## What you will do
Please take the lines from the one holding "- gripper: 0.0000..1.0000" through the one holding "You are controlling" in the data below and copy them exactly.

## Records from a dataset
========

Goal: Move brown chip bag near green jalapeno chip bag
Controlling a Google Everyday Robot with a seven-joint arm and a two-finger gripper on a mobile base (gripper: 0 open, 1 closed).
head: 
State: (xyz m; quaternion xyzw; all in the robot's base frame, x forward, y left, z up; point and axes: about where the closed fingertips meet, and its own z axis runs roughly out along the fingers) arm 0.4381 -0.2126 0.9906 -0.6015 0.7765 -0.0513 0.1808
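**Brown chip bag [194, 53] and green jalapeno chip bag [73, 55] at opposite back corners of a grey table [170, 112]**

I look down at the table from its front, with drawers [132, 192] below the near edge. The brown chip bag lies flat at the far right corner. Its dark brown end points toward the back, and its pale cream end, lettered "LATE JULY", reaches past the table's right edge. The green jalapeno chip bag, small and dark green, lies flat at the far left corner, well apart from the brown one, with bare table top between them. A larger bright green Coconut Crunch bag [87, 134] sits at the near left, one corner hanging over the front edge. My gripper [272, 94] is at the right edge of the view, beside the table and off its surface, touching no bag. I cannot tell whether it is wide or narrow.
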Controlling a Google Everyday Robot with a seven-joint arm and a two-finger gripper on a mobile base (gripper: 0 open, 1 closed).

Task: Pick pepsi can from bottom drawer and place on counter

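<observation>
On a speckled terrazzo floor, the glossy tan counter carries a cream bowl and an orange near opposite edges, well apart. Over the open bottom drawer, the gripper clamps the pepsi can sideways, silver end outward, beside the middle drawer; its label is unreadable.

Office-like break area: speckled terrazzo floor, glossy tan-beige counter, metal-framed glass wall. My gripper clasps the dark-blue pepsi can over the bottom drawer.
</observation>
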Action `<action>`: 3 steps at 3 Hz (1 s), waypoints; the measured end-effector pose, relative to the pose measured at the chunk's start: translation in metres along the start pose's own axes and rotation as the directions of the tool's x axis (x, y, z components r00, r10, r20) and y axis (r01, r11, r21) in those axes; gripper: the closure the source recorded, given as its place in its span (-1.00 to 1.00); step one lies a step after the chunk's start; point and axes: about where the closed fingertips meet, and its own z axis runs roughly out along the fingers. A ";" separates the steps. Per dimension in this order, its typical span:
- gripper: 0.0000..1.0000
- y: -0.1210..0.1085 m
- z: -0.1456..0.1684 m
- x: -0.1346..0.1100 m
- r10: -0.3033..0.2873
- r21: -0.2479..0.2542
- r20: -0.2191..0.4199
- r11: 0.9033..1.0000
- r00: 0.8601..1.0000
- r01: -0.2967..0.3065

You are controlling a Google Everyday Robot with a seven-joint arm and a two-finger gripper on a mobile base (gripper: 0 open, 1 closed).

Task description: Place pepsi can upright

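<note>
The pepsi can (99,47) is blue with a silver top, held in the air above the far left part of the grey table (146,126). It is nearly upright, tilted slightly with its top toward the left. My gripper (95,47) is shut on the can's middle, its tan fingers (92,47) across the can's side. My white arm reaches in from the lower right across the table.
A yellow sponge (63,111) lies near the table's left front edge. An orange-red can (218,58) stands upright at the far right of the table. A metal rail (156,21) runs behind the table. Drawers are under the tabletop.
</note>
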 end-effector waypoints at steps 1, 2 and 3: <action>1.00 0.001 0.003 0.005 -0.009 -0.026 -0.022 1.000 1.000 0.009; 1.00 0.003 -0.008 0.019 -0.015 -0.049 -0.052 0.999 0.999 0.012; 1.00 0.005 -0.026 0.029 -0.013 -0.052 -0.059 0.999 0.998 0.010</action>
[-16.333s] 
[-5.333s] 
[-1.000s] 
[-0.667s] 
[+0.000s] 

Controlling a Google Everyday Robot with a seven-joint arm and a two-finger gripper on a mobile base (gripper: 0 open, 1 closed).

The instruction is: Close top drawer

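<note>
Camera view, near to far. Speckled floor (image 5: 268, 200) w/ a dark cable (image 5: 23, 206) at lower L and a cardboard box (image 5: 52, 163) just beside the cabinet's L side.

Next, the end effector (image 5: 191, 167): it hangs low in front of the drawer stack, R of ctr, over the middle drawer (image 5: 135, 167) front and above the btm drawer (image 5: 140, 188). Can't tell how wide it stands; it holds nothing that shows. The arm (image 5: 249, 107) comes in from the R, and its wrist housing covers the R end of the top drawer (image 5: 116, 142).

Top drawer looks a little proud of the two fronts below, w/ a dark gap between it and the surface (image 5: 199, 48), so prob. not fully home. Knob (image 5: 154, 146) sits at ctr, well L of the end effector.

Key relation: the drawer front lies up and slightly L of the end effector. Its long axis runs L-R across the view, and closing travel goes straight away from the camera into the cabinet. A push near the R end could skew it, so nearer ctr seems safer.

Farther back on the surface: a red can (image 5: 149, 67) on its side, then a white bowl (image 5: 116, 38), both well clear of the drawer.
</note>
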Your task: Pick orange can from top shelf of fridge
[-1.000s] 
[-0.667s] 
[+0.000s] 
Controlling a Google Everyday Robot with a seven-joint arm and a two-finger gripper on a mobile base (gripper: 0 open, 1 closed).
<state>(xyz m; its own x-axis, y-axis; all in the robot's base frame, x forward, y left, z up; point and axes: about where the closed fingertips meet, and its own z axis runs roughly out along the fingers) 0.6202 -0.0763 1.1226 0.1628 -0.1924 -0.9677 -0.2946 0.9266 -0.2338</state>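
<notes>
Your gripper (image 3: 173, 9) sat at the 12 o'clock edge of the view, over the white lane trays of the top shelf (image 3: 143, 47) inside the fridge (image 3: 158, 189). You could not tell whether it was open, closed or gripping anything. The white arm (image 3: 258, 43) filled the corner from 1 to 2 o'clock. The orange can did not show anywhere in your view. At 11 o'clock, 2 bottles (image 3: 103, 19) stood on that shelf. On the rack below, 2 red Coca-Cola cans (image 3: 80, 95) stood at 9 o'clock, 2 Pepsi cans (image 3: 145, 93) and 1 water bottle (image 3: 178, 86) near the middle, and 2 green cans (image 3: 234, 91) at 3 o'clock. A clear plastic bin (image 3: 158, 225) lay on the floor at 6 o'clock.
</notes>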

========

## Output for this task
- gripper: 0.0000..1.0000
- y: -0.1210..0.1085 m
- z: -0.1456..0.1684 m
- x: -0.1346..0.1100 m
- r10: -0.3033..0.2873
- r21: -0.2479..0.2542
- r20: -0.2191..0.4199
- r11: 0.9033..1.0000
- r00: 0.8601..1.0000
- r01: -0.2967..0.3065

You are controlling a Google Everyday Robot with a seven-joint arm and a two-finger gripper on a mobile base (gripper: 0 open, 1 closed).

This finishes the response to the exercise.